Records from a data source
===============
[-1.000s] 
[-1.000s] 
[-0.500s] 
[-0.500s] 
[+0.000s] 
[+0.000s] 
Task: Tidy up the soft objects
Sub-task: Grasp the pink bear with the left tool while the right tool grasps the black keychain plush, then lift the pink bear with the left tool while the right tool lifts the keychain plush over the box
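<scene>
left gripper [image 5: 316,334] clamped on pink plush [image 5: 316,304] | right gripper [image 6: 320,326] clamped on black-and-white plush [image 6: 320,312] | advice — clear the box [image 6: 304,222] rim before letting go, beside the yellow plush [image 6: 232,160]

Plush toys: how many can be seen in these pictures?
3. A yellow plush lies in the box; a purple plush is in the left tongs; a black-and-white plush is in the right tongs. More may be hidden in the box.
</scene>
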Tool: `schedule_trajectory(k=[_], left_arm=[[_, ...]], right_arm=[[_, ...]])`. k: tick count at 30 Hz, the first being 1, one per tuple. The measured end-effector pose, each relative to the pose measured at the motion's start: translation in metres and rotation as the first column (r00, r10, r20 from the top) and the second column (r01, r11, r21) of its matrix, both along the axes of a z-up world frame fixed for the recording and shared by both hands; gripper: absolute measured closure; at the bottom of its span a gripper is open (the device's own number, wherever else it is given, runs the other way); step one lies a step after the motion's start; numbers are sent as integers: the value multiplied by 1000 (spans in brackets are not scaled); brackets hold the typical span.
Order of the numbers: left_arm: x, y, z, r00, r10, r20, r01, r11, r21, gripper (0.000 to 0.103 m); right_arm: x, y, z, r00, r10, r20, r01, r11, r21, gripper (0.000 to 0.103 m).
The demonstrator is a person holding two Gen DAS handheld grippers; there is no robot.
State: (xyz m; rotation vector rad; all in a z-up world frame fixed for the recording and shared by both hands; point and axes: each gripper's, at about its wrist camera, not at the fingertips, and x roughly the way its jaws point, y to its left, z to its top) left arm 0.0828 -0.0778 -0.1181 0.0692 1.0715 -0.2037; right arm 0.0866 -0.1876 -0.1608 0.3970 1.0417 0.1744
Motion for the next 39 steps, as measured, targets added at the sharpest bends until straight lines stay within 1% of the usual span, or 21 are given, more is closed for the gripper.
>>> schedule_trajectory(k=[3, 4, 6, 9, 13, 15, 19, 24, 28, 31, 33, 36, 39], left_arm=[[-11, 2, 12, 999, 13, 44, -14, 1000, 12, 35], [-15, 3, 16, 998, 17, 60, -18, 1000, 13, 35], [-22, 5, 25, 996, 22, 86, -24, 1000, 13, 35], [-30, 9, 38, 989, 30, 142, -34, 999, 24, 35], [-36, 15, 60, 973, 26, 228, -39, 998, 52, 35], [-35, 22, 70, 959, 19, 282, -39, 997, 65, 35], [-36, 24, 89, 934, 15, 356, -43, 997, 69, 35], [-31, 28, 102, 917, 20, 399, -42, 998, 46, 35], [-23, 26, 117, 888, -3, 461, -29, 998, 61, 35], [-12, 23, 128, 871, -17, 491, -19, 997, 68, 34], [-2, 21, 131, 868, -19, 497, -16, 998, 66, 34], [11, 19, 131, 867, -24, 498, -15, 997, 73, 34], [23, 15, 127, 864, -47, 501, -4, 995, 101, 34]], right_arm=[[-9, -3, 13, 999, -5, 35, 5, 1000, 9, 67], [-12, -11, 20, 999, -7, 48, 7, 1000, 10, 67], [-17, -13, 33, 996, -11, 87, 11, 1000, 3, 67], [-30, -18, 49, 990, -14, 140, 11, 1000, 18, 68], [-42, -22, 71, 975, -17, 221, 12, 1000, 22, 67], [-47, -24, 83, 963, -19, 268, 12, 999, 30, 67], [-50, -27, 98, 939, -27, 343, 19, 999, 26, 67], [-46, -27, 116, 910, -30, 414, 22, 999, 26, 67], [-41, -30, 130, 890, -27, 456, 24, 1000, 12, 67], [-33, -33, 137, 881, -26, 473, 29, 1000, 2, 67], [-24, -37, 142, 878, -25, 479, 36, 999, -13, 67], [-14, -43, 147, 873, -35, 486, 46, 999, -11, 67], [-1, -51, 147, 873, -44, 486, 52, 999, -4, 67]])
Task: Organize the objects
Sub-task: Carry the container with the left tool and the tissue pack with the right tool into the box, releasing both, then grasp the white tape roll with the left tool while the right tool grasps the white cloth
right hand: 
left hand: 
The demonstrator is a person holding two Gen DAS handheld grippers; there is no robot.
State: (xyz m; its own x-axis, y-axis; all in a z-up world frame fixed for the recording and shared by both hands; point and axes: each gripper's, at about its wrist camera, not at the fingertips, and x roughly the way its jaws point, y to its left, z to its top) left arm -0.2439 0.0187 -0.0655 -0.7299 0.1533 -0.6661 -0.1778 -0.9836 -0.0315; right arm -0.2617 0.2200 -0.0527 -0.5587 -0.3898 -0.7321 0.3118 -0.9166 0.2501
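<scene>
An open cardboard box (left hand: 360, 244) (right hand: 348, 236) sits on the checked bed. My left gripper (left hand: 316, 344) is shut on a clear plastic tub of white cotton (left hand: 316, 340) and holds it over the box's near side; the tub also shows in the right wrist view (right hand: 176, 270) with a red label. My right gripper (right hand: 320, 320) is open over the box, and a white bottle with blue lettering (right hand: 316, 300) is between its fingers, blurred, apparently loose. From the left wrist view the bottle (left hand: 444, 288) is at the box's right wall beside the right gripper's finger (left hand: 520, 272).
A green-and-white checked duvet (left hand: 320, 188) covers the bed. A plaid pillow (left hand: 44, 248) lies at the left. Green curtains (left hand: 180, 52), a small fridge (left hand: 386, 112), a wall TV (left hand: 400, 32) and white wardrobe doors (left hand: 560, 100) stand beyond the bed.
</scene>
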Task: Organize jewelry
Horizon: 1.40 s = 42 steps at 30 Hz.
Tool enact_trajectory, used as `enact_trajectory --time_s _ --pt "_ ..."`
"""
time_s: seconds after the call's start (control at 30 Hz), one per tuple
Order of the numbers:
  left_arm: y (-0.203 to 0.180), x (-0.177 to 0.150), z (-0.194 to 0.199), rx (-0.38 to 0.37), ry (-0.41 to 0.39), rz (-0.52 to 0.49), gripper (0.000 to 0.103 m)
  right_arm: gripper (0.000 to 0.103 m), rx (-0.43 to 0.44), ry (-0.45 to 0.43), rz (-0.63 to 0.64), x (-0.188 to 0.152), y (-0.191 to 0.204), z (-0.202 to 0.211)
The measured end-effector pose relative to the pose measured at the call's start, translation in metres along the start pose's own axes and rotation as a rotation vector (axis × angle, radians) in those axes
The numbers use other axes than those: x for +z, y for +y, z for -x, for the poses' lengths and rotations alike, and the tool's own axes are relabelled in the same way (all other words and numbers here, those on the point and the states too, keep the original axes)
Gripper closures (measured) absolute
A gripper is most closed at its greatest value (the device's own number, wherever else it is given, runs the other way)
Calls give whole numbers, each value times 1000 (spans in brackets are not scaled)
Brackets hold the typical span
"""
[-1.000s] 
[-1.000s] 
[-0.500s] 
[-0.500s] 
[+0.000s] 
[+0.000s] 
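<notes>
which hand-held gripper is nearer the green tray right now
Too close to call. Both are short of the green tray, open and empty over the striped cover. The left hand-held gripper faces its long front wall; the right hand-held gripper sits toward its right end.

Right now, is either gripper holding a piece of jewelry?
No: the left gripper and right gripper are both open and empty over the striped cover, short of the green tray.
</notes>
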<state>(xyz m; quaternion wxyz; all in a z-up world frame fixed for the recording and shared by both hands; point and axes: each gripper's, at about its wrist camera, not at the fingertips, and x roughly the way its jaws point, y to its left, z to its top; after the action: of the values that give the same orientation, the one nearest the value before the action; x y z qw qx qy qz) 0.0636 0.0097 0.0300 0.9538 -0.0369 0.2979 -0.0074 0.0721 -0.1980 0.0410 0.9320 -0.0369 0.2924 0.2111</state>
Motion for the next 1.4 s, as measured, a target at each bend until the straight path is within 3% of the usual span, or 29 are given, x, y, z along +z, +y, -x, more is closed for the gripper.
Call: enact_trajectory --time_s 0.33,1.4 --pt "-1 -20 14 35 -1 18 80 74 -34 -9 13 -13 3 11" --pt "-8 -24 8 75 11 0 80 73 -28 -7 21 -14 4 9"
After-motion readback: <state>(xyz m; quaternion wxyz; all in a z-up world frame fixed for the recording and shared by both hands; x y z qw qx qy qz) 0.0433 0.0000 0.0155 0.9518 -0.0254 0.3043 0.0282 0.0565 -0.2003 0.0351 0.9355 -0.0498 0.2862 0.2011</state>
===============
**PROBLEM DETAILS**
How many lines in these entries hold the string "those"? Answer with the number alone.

**RESPONSE**
2